Le député Andrés Fontecilla a quant à lui fait un travail magistral en habitation. On a pu apprécier la vigueur de ses efforts avec le dépôt cette semaine par la ministre responsable de l’Habitation du projet de loi 65, voué à aider les Québécois à passer au travers de la crise du logement « de façon plus humaine ». France-Élaine Duranceau n’a pas renié les origines solidaires de ce texte législatif, qui non seulement élargit la portée de la « loi Françoise David » — en soi un legs solidaire substantiel —, mais la télescope en agissant sur les évictions de l’ensemble des locataires pour une période de trois ans ou jusqu’à ce que le taux d’inoccupation passe le cap des 3 %.

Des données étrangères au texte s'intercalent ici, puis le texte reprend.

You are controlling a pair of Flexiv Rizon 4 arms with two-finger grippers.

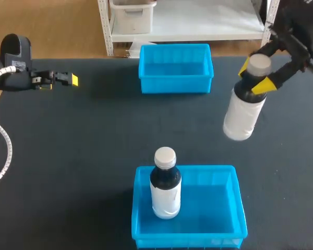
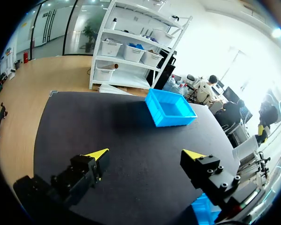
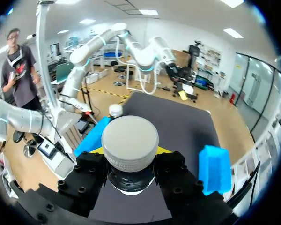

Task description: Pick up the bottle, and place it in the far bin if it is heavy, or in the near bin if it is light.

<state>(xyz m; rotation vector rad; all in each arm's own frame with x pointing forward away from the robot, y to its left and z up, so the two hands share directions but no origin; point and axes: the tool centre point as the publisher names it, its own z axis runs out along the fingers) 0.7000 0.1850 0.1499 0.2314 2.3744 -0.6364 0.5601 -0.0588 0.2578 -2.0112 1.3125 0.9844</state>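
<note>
A white bottle (image 1: 243, 114) with a grey cap hangs tilted above the table's right side. My right gripper (image 1: 255, 76) is shut on its neck just under the cap. In the right wrist view the cap (image 3: 129, 139) fills the space between the fingers of my right gripper (image 3: 130, 157). The far blue bin (image 1: 176, 78) stands empty at the back middle, to the left of the held bottle. The near blue bin (image 1: 235, 208) is at the front, with a second bottle (image 1: 165, 185) upright in its left part. My left gripper (image 1: 68, 79) is open and empty at the far left.
The left wrist view shows my left gripper (image 2: 145, 154) over bare black table (image 2: 131, 136), the far bin (image 2: 171, 108) ahead of it and a corner of the near bin (image 2: 203, 208) beside its finger. In the right wrist view, the far bin (image 3: 215, 168) and the near bin (image 3: 93, 136) lie below.
</note>
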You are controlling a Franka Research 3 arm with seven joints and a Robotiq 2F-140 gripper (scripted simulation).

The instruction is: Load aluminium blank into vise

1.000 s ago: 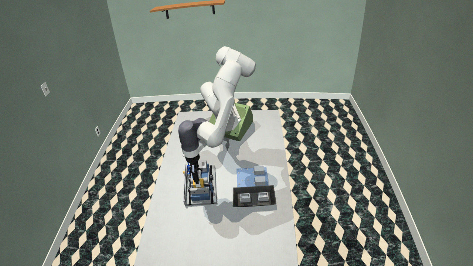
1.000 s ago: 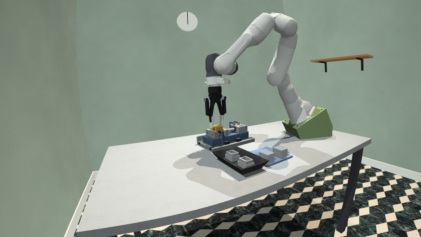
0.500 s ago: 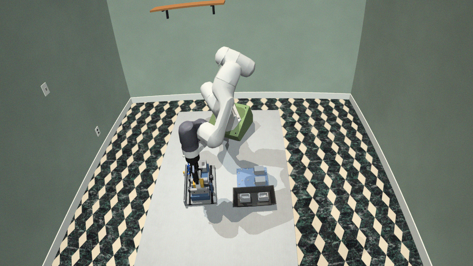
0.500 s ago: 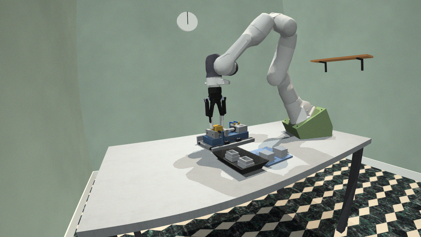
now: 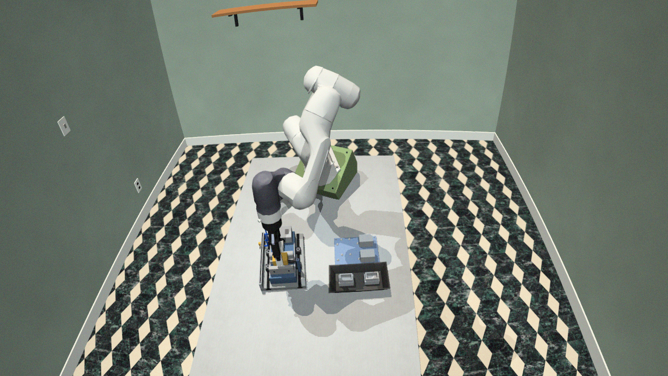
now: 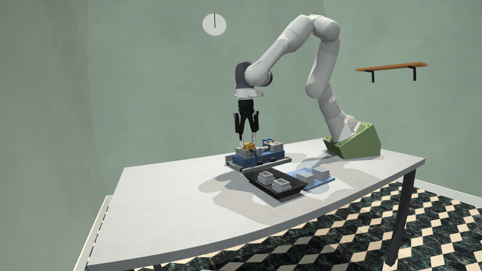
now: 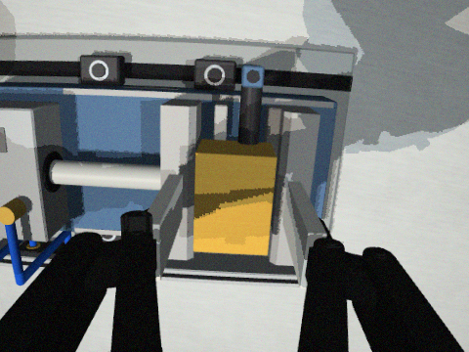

Or, pendant qu’il se déchire sur son âme, QS ne prépare pas demain, pas plus qu’il ne travaille à parfaire le présent pour lequel ses députés ont été élus. Ce conseil national nous dira s’il a acquis, du haut de ses 18 ans, la sagesse collective nécessaire pour se sortir de cette crise, d’abord, mais aussi d’une logique qui l’a maintenu jusqu’ici en périphérie.

Ce texte fait partie de notre section Opinion. Il s’agit d’un éditorial et, à ce titre, il reflète les valeurs et la position du Devoir telles que définies par son directeur en collégialité avec l’équipe éditoriale.